● How to complete this task
From the data below, repeat everything exactly except the images.

Given data below:

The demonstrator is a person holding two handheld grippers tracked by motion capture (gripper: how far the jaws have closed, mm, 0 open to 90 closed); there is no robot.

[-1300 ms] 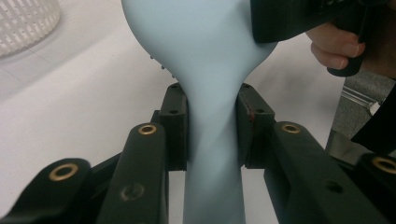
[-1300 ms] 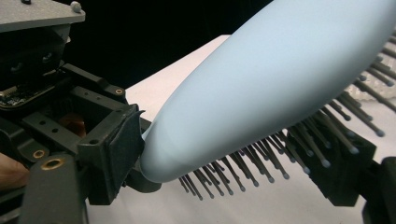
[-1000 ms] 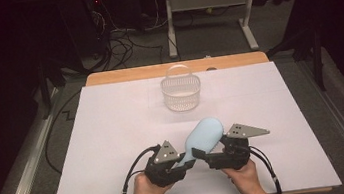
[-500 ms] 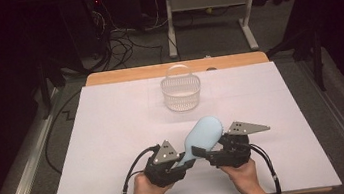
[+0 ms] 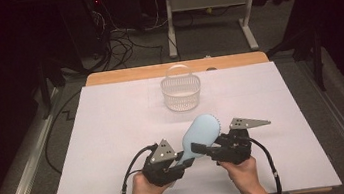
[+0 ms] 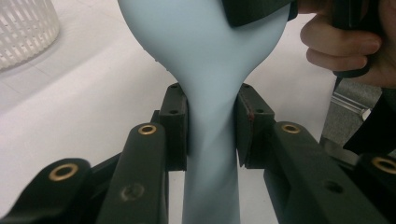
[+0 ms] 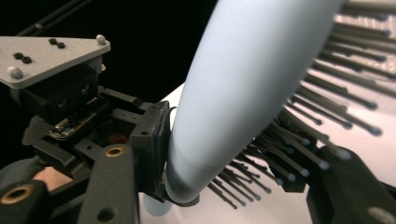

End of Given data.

● Result of this exercise
The demonstrator is a person holding two handheld grippers tracked by motion capture (gripper: how far the jaws have closed, mm, 0 open to 90 closed); there is no robot.

[-1300 ms] 
[-1300 ms] 
[-1000 ms] 
[-500 ms] 
[+0 ms] 
[+0 ms] 
[+0 ms] 

No other output is expected for this exercise.